The computer giant is reinvigorating its 20-plus year relationship with Dassault Systemes, along with intensifying its
PLM resources by adding new centers of excellence and expanding the number of
consultants and domain experts.
IBM is making a broader play around PLM in response to
customers' increasing focus on innovation as a means to drive top-line revenue
growth. "PLM is maturing to the point where it's no longer engineering's best
kept secret," says Mark Lefebvre, director of global marketing for IBM PLM. "It
really is a means for a company to transform itself."

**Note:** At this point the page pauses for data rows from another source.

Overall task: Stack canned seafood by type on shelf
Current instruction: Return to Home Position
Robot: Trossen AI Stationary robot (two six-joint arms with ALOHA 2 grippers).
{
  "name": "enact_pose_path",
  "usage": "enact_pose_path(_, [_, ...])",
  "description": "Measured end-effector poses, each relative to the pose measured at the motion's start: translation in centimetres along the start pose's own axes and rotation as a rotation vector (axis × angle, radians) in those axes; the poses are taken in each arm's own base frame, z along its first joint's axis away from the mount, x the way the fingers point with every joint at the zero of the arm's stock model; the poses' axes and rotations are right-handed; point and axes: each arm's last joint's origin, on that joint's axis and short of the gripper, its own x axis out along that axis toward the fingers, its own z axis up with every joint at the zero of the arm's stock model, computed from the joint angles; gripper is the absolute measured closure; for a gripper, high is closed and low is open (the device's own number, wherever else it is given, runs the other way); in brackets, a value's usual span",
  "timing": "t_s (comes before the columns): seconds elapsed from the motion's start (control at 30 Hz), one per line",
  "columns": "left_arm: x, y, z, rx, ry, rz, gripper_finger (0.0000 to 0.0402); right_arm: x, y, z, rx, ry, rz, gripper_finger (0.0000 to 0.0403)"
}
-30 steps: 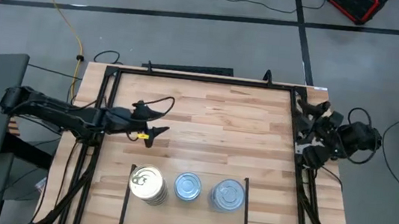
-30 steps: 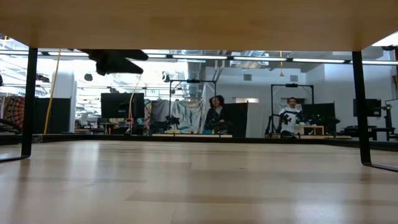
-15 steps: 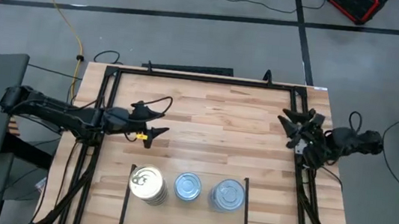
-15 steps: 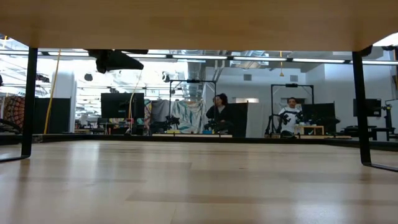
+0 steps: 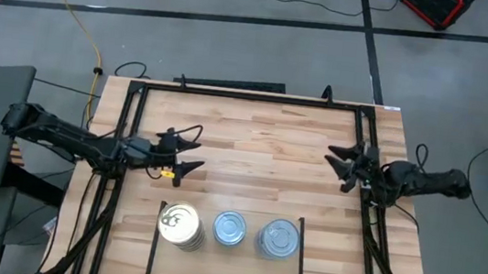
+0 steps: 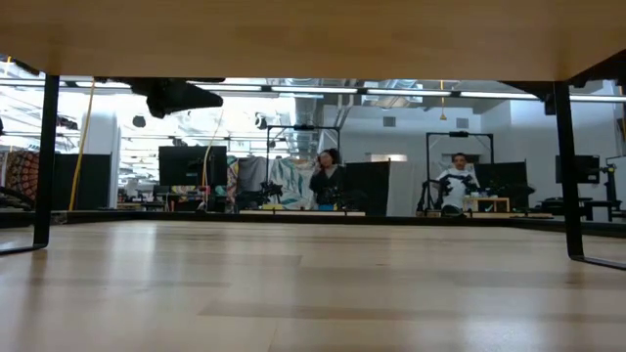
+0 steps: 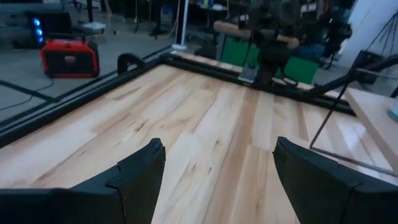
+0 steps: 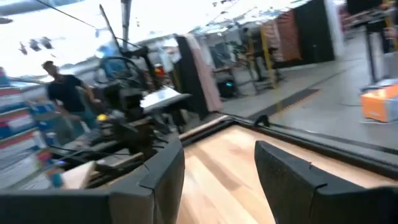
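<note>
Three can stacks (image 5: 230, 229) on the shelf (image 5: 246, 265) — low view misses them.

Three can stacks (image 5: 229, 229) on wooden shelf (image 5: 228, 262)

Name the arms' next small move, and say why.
Probably retract the open, empty left gripper toward its base: no loose tins show on the light wood table, and the gold-topped tin stack and two silver-topped tin stacks already stand on the black-lined plank shelf. The right gripper, open too, hangs at the table's right edge.
</note>
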Motion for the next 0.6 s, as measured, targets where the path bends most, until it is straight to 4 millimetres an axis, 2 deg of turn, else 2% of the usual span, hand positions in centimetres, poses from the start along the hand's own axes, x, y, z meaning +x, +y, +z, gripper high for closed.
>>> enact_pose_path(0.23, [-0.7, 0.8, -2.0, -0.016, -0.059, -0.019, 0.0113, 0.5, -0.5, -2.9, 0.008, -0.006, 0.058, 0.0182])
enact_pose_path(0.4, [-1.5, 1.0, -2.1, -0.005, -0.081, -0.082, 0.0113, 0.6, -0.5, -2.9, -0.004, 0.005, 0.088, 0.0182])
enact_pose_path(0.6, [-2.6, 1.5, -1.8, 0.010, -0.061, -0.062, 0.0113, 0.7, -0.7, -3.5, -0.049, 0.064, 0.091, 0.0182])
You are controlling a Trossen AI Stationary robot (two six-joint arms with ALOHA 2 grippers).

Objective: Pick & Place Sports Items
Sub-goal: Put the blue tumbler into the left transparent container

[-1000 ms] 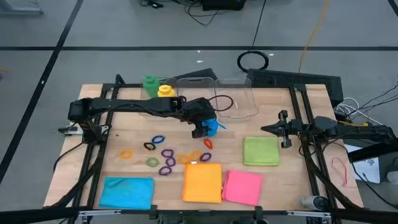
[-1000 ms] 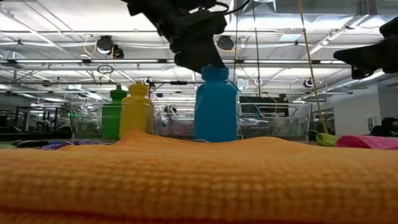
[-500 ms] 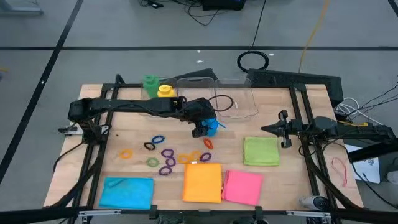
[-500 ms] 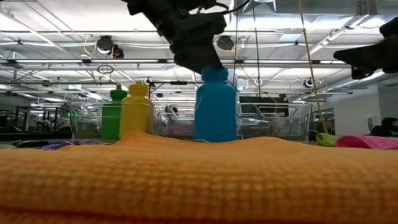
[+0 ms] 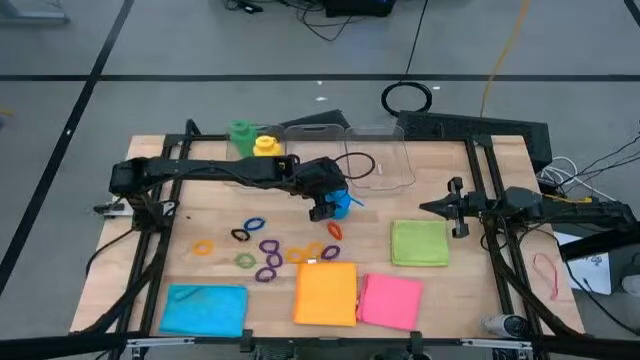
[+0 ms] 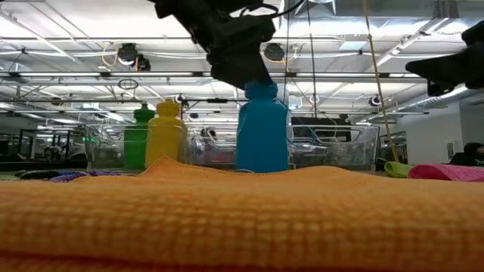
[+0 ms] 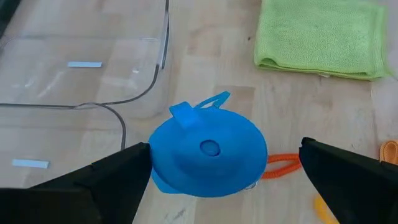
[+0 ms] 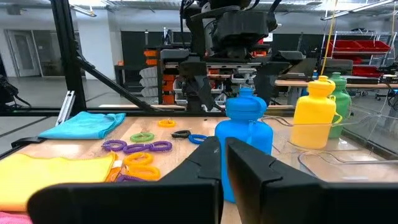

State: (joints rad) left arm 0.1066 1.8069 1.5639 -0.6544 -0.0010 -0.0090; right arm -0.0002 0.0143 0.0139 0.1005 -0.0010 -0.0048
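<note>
Mid-table, by the clear bin (image 5: 375,165) | left gripper (image 5: 325,207) spread wide, straddling blue bottle's (image 7: 208,149) cap, no clamp | right gripper (image 5: 456,208) closed, empty, beside green cloth (image 5: 419,243)

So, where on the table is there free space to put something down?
Bare wood lies between the blue bottle and the green cloth, and left of the rings, above the blue cloth. It is crowded along the near edge, where the orange cloth touches the pink cloth.
</note>
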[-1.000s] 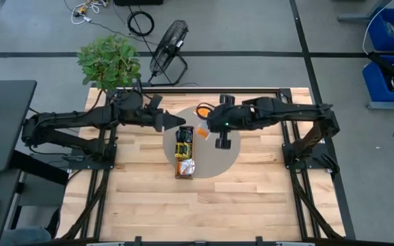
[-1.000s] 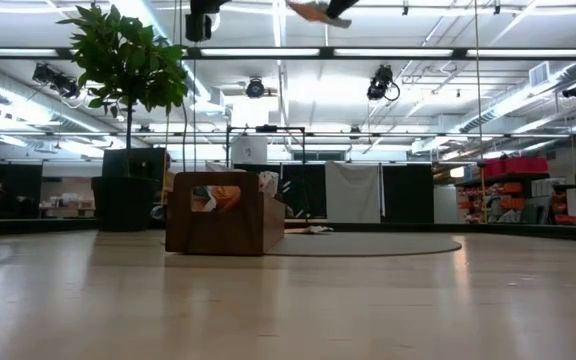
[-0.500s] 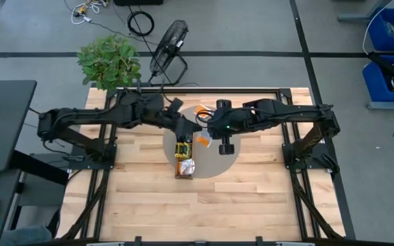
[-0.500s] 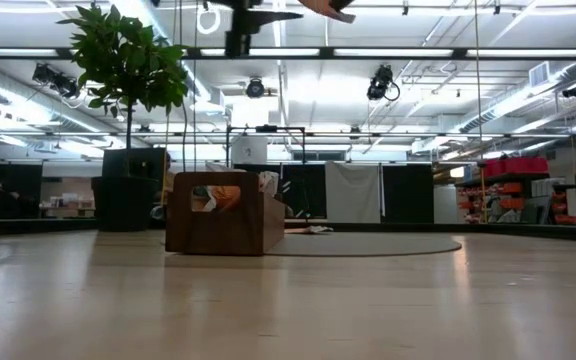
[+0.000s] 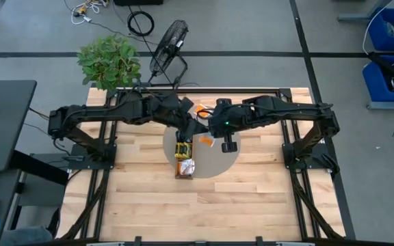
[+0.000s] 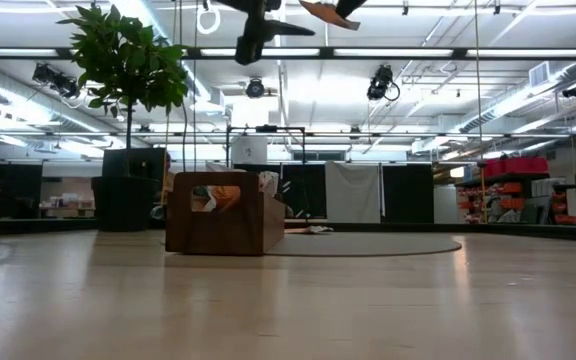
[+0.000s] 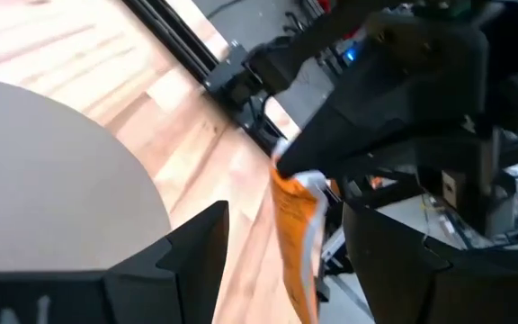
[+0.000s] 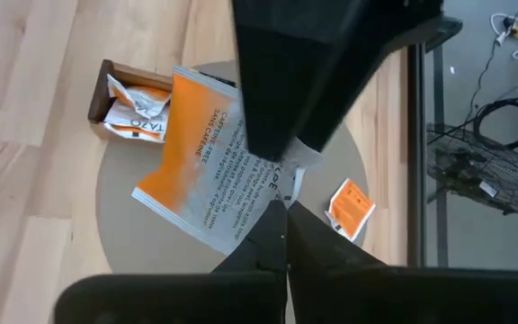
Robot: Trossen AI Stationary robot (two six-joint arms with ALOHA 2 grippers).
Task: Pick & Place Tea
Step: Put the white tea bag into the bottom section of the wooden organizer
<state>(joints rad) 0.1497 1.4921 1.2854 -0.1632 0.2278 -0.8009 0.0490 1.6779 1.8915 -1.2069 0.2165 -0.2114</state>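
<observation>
The right claw (image 8: pixel 277 216) is pinching an orange-and-white tea bag (image 8: pixel 209 171) high above the surface (image 5: pixel 252 198). The left claw (image 7: pixel 286 261) is hanging wide apart beside it.

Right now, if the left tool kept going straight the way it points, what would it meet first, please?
Probably the orange sachet pinched in the right tool: it hangs directly ahead between the left tool's open fingers, though depth is unclear.

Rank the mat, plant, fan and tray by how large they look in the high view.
1. mat
2. plant, which rises nearer the camera, so its place is less sure
3. fan
4. tray
</observation>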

Lefebvre says companies both large and small have long
recognized PLM's ability to take time and costs out of the equation thanks to
the operational efficiencies it can drive. But what they're starting to
discover, he says, is PLM not only means you get products to market faster
and at less cost, but with the right strategy, you can push more innovative
products to market in a timely fashion, which is the only way to grow and
differentiate a company in this crowded global economy.

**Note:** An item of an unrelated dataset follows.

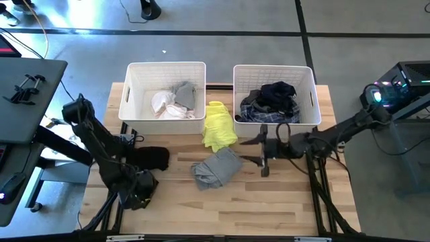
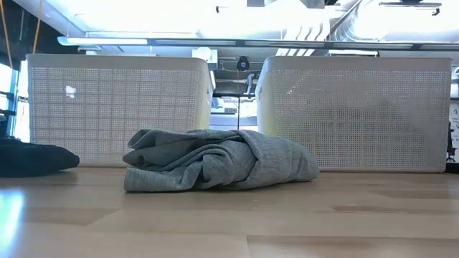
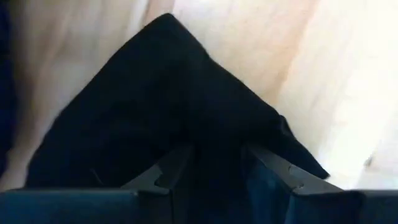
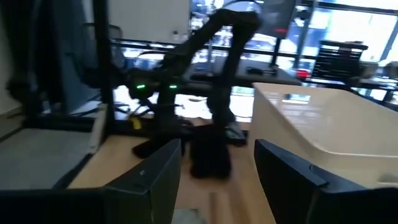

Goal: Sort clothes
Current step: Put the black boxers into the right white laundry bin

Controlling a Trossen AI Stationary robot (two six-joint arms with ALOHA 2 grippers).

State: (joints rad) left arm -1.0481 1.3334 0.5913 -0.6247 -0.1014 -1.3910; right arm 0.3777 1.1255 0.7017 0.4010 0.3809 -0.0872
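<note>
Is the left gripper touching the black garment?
Touching. In the left wrist view, the left gripper has its jaws around the black garment, with fabric between them.

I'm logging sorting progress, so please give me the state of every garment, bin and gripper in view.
Grey garment: crumpled on table, unsorted.
Yellow garment: on table between bins.
Black garment: on table, left gripper closed on it.
Left bin: holds white and grey clothes.
Right bin: holds black and plaid clothes.
Right gripper: open, empty, above table.
</note>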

The first pillar of IBM's announcement is it's
expanding its long-time relationship with Dassault to resell the V6 PLM
platform, including ENOVIA for global collaboration and product data
management, CATIA for virtual product design, 3Dvia for 3-D virtual product
documentation and DELMIA for digital manufacturing.
In addition, IBM is now overseeing 10 Global PLM Centers of
Excellence, and the long-time PLM partners will co-coordinate an International
Competency Center for PLM research and development. IBM is also adding to its
consulting arsenal by manning a team of more than 2,000 PLM consultants along
with 60 PLM industry experts that are now assigned to its research and development
While IBM has been a reseller of PLM products for years,
these latest efforts and its recent acquisitions of related technologies also
serve to broaden its PLM story. The company has scooped up additional non-CAD
focused PLM pieces over the years, including the Maximo
enterprise asset management (EAM) tool for tracking asset data, which is
invaluable for post-production service after sales, and the Telelogic customer requirements management
tool. IBM also recently announced the $340 million acquisition of iLog,
a French-based maker of business rules management software, which expands its
SOA (Service Oriented Architecture) and PLM integration capabilities.

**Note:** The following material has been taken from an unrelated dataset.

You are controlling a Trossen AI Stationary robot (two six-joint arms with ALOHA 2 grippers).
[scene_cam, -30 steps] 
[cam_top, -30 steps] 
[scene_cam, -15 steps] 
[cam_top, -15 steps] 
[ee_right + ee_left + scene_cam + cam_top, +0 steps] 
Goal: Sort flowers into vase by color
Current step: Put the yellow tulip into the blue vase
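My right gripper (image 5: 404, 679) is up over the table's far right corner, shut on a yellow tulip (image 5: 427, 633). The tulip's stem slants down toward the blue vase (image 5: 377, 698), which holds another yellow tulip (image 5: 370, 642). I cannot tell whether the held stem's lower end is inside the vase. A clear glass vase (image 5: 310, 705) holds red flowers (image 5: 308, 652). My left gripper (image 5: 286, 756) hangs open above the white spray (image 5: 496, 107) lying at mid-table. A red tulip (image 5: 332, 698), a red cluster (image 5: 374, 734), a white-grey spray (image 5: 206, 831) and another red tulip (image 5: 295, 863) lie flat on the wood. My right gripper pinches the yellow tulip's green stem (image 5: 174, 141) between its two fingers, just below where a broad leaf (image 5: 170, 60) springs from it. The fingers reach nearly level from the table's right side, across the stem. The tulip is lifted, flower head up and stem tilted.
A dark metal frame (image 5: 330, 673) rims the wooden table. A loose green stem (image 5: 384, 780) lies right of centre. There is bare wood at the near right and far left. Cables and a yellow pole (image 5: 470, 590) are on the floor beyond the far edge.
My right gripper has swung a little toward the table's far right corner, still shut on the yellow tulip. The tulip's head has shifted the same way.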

The integration and business process piece is where PLM
customers can expect added value with IBM. "The value customers can expect out
of IBM is the ability to help them integrate a PLM environment into the
enterprise to collaborate across the supply chain both inbound and outbound,"
Lefebvre says. "PLM is migrating from a CAD-only or PDM-only platform into a
broader play ... and IBM is expanding to address these other areas."